In our above example, Team Y is asking Team P to do some work of adding a dependency. These two teams have two main options. Team Y can do the work of packaging and maintaining the library they need for the life cycle of their specific product, which is likely shorter than the platform requirements. Team Y can also build test coverage for the 3% of the dependency that they use. The other option is Team P accepts the library into the platform with all of the associated requirements. Let’s try to put some made-up numbers on that work, which are useful enough to do some logic:

  • Team Y: O(1): just use the library like any other package
  • Team P: O(n^2): with all of the QE, Docs, and Engineering work necessary to add it to the platform

Here’s a drawing to represent the request. Note, this could be a rational and reasonable request, but we’ll get to that in a minute:

 

Now, let’s do a thought experiment and scale this out over several products, customers and partners. If each of the products, customers and partners have completely different dependencies, and Team P does all of the work, it will look something like this. This won’t scale, as Team P will run out of resources very quickly. This is bad for partners, customers and the company building the platform. Again, these numbers are arbitrary, and made-up, with just enough accuracy to demonstrate the concepts:

 

But, there are times when the platform should take-on the dependency, when it’s actually more efficient. Imagine another scenario where Team Y, Partner A and Customer B all share the same dependency. This is the magic of platforms. When a they can satisfy the needs of multiple users, there are economies of scale to be had!
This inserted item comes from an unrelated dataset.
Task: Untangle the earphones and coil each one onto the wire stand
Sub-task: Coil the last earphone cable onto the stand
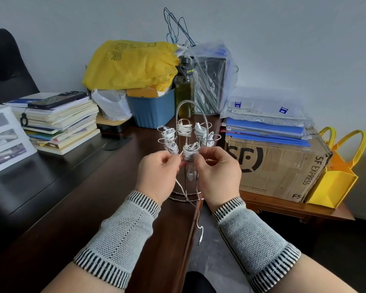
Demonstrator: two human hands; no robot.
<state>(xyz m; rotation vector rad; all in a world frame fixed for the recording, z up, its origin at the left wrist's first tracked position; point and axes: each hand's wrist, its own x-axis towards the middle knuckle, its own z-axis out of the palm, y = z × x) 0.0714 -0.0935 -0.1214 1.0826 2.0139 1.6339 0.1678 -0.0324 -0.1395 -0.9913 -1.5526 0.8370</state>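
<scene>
A silver wire stand (190, 106) with an arched top stands near the right edge of the dark wooden desk (106, 195). Several white earphone coils (184, 129) hang wound on its arms. My left hand (156, 174) pinches a white earphone cable (190, 203) in front of the lowest middle coil (191, 152). My right hand (218, 176) pinches the same earphone at that coil. The loose cable runs down from my hands over the desk edge, its plug (199, 242) dangling. Two earbuds (191, 174) hang between my hands.
A stack of books with a phone (57, 100) lies at the left. Behind the stand are a blue bin (152, 108), a yellow bag (131, 64), a dark bottle (184, 87) and plastic bags. A cardboard box (277, 166) and a yellow tote (336, 178) stand at the right.
</scene>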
To make things even more fun, I gave Team C an O(n^3) because perhaps the dependency they’re trying to use is something for which they have no expertise which would make it very difficult to learn and maintain. Be careful tough, this is what almost every application feels like when they ask, like they have no expertise, and it would just be easier for the platform team to help them (standard Part 1: Asking Other Teams To Do Something Really Hard stuff).

The following drawing shows that the Team P taking on the this shared dependency is orders of magnitude less work. This math is why platforms work, it’s why products in general work. Products and platforms give you approximately what you want. Though Team Y, Partner A and Customer A may have to compromise on the version of the dependency that is supported by the platform, it’s worth it for the cost savings:

Conclusion

As stated in the first article, respect is the first step. Respect Team Y and Team P have to respect each other and have an honest conversation about who does the work. But also, respect product marketing, quality engineering, technical writers, program/project managers, support engineers, product managers, etc. When it comes to a platform, each of these disciplines is a business partner. The impact on each of these teams should be considered and respected!
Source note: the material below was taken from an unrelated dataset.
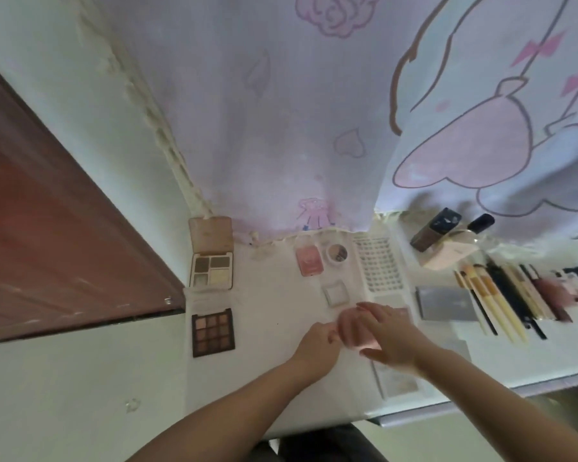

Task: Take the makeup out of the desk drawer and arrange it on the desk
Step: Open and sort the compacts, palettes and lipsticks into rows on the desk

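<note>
Together, the left hand [317, 341] and right hand [386, 335] held a pink compact [354, 330] between curled fingers just above the desk [274, 328]; beyond it lay a small clear case [335, 292], brushes [494, 301] farther right.

A pale lilac curtain [281, 128] printed with pink cartoon shapes was seen. A brown nine-shade palette [213, 332], a pink compact [309, 260], cream-handled brushes [491, 301] and a reddish-brown door [47, 235] were shown.
</note>
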The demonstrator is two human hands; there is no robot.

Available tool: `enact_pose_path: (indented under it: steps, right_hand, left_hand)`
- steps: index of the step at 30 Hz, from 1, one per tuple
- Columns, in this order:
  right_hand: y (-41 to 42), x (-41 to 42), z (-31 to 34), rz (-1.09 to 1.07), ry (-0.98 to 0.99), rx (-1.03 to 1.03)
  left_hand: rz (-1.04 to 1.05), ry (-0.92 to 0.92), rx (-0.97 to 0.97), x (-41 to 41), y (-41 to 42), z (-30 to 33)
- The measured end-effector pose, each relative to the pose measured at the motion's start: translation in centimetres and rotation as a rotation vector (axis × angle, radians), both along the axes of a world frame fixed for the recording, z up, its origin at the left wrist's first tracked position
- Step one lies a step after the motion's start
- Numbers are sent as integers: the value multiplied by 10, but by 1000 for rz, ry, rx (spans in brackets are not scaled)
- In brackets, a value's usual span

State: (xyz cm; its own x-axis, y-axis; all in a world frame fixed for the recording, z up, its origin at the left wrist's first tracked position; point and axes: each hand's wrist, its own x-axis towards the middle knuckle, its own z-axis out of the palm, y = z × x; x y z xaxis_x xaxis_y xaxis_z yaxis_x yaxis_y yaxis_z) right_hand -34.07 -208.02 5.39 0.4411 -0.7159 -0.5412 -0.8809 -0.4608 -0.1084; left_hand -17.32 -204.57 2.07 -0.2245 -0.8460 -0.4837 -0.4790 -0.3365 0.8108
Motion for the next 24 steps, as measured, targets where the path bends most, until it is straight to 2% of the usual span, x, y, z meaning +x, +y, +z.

The platform example used in this article demonstrated that the initial cost of adding a dependency to the platform is quite expensive. However, as more and more customers, partners, and internal teams express a need for the same dependency, there comes a point where the math flips. At scale, it’s much cheaper to have the platform team do the work instead of each individual team duplicating the work for their specific needs. This is true with internal and external users. If you’re part of a platform think about paying customers, partners who build your ecosystem, as well as the needs of your company as a whole, which will likely need to build a portfolio of products on top of your platform.
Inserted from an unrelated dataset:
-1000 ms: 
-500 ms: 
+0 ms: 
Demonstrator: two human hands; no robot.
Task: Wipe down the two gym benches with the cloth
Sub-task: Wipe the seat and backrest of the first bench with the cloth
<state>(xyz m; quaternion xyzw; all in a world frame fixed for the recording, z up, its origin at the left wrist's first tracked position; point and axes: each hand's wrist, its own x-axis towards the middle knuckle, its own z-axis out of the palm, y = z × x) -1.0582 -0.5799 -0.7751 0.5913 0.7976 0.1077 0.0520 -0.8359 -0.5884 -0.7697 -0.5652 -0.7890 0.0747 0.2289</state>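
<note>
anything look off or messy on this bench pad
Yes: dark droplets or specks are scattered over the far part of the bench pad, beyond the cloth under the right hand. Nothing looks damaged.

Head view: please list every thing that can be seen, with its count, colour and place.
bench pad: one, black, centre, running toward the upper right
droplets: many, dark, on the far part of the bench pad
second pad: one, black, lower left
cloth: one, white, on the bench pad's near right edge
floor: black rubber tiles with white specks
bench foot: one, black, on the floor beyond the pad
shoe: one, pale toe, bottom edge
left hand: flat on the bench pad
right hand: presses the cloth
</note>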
Of course, there are caveats. The platform example above is extremely simplified. Different customers, partners and engineering teams may need different versions of a particular dependency, with different life cycle requirements, and different security requirements, and different performance requirements, etc. The never-ending stream of slightly different requirements can be quite challenging for platform teams. Sometimes, it’s necessary to remind users that to be more efficient, we all need to compromise!